Last Saturday I returned from Cold Spring Harbor Laboratories where I spoke at the Genome Informatics Meeting on Stories from the Supplement. On Monday I delivered the “Prestige Lecture” at a meeting of the Center for Science of Information on New Directions in the Science of Information and I started by talking about Cold Spring Harbor Laboratory (CSHL). That is because the Eugenics Record Office at CSHL is where Claude Shannon, famous father of information theory, wrapped up his Ph.D. in population genetics in 1939.
The fact that Shannon did his Ph.D. in population genetics– his Ph.D. was titled “An Algebra for Theoretical Genetics“– is unknown to most information theorists and population geneticists. It is his masters thesis that is famous (for good reason– it can be said to have started the digital revolution), and his paper in 1948 that founded information theory. But his Ph.D. thesis was impressive in its own right: its contents formed the beginning of my talk to the information theorists, and I summarize the interesting story below.
I learned about the details surrounding Shannon’s foray into biology from a wonderful final project paper written for the class The Structure of Engineering Revolutions in the Fall of 2001: Eugene Chiu, Jocelyn Lin, Brok Mcferron, Noshirwan Petigara, Satwiksai Seshasai, Mathematical Theory of Claude Shannon. In 1939, Shannon’s advisor, Vannevar Bush, sent him to study genetics with Barbara Burks at the Eugenics Record Office at Cold Spring Harbor. That’s right, the Eugenics office was located at Cold Spring Harbor from 1910 until 1939, when it was closed down as a result of Nazi eugenics. Fortunately, Shannon was not very interested in the practical aspects of eugenics, and more focused on the theoretical aspects of genetics.
His work in genetics was a result of direction from Vannevar Bush, who knew about genetics via his presidency of the Carnegie Institution of Washington that ran the Cold Spring Harbor research center. Apparently Bush remarked to a colleague that “It occurred to me that, just as a special algebra had worked well in his hands on the theory of relays, another special algebra might conceivably handle some of the aspects of Mendelian heredity”. The main result of his thesis is his Theorem 12:
The notation refers to genotype frequencies in a diploid population. The indices refer to alleles at three loci on one haplotype, and at the same loci on the other haplotype. The variables correspond to recombination crossover probabilities. is the probability of an even number of crossovers between both the 1st and 2nd loci, and the 2nd and 3rd loci. is the probability of an even number of crossovers between the 1st and 2nd loci but an odd number of crossovers between the 2nd and 3rd loci, and so on. Finally, the dot notation in the represents summation over the index (these days one might use a ). The result is a formula for the population genotype frequencies after generations. The derivation involves elementary combinatorics, specifically induction, but it is an interesting result and at the time was not something population geneticists had worked out. What I find impressive about it is that Shannon, apparently on his own, mastered the basic principles of (population) genetics of his time, and performed a calculation that is quite similar to many that are relevant in population genetics today. Bush wrote about Shannon “At the time that I suggested that he try his queer algebra on this subject, he did not even know what the words meant… “.

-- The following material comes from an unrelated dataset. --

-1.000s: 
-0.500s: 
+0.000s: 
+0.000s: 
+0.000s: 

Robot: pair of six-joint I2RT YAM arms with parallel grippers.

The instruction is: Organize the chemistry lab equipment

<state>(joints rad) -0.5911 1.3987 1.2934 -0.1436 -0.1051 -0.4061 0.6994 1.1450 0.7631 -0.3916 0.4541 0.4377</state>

Why did Shannon not pursue a career in population genetics? The Eugenics Record Office closed shortly after he left and Bush discouraged him from continuing in the field, telling him that “few scientists are ever able to apply creatively a new and unconventional method furnished by some one else – at least of their own generation”. Thus, despite encouragement from a number of statisticians and geneticists that his work was novel and of interest, Shannon returned to electrical engineering. Shortly thereafter, the world got information theory.
Of course today population genetics has data, tons of it, and many interesting problems, including some that I think require insights and ideas from information theory. My Prestige Lecture was aimed at encouraging information theorists to return to their Shannon roots, and redirect their focus towards biology. I have been working with information theorist David Tse (academic grandson of Shannon) for the past year on de novo RNA-Seq assembly (a talk on our joint work with postdoc Sreeram Kannan was presented by Sreeram at the Genome Informatics meeting), and I believe the engagement of information theorists in biology would be of great benefit to both fields; in terms of biology, I see many applications of information theory beyond population genetics. Some back-and-forth has already started. Recently there have been some interesting papers using information theory to study genome signatures and compression, but I believe that there are many other fruitful avenues for collaboration. David and Sreeram were the only information theorists at CSHL last week (I think), but I hope that there will be many more at the 2014 meeting in Cambridge, UK!
The beach at Cold Spring Harbor. I took the photo on November 1st before my Genome Informatics keynote.